Your copy should repeat the data that follows exactly and contain no image.

Recorded information:
-.-.-
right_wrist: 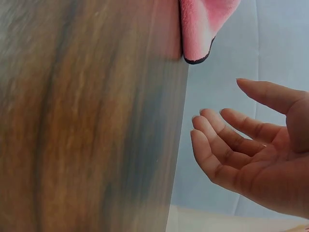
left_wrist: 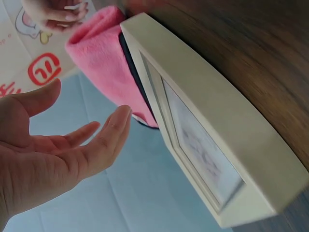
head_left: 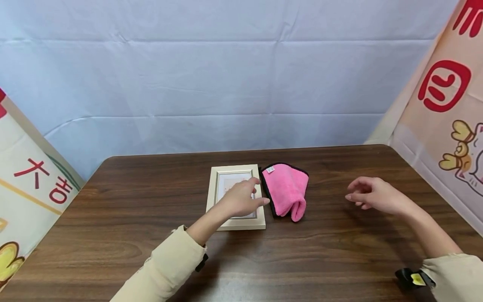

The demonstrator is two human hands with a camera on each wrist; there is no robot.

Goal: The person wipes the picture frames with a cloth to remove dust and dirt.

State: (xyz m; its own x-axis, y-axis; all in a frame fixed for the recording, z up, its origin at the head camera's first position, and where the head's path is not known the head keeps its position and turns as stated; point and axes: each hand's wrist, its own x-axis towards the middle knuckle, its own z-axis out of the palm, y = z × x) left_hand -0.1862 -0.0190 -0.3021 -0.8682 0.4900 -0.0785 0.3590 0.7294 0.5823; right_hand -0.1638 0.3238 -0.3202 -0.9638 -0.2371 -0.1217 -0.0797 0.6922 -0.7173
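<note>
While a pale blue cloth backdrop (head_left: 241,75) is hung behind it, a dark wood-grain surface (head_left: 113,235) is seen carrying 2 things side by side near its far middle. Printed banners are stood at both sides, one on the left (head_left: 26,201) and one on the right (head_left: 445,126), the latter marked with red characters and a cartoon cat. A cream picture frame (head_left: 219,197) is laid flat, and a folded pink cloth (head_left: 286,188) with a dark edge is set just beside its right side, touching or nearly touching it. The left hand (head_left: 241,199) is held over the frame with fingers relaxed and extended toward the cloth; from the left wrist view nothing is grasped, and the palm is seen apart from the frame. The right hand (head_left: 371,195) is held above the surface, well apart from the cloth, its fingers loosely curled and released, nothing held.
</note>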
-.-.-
Result of the task:
right_wrist: 
left_wrist: 
head_left: 

The demonstrator is two human hands with a camera on each wrist; there is no robot.

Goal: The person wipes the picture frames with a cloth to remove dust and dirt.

State: (xyz m; its own x-axis, y-axis; all in a frame fixed for the recording, z up, its origin at the head camera's first position, and where the head's path is not known the head keeps its position and turns as stated; point and axes: each hand's wrist, its own x-axis towards the middle knuckle, its own z-axis out of the palm, y = z × x) left_hand -0.1862 -0.0190 -0.3021 -0.8682 0.4900 -0.0785 0.3590 0.7294 0.5823; right_hand -0.1638 0.3238 -0.3202 -0.9638 -0.2371 -0.1217 -0.0797 0.6922 -0.7173
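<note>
While a pale blue cloth backdrop (head_left: 241,75) is hung behind it, a dark wood-grain surface (head_left: 113,235) is seen carrying 2 things side by side near its far middle. Printed banners are stood at both sides, one on the left (head_left: 26,201) and one on the right (head_left: 445,126), the latter marked with red characters and a cartoon cat. A cream picture frame (head_left: 219,197) is laid flat, and a folded pink cloth (head_left: 286,188) with a dark edge is set just beside its right side, touching or nearly touching it. The left hand (head_left: 241,199) is held over the frame with fingers relaxed and extended toward the cloth; from the left wrist view nothing is grasped, and the palm is seen apart from the frame. The right hand (head_left: 371,195) is held above the surface, well apart from the cloth, its fingers loosely curled and released, nothing held.
</note>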

Nothing remains to be answered in this exercise.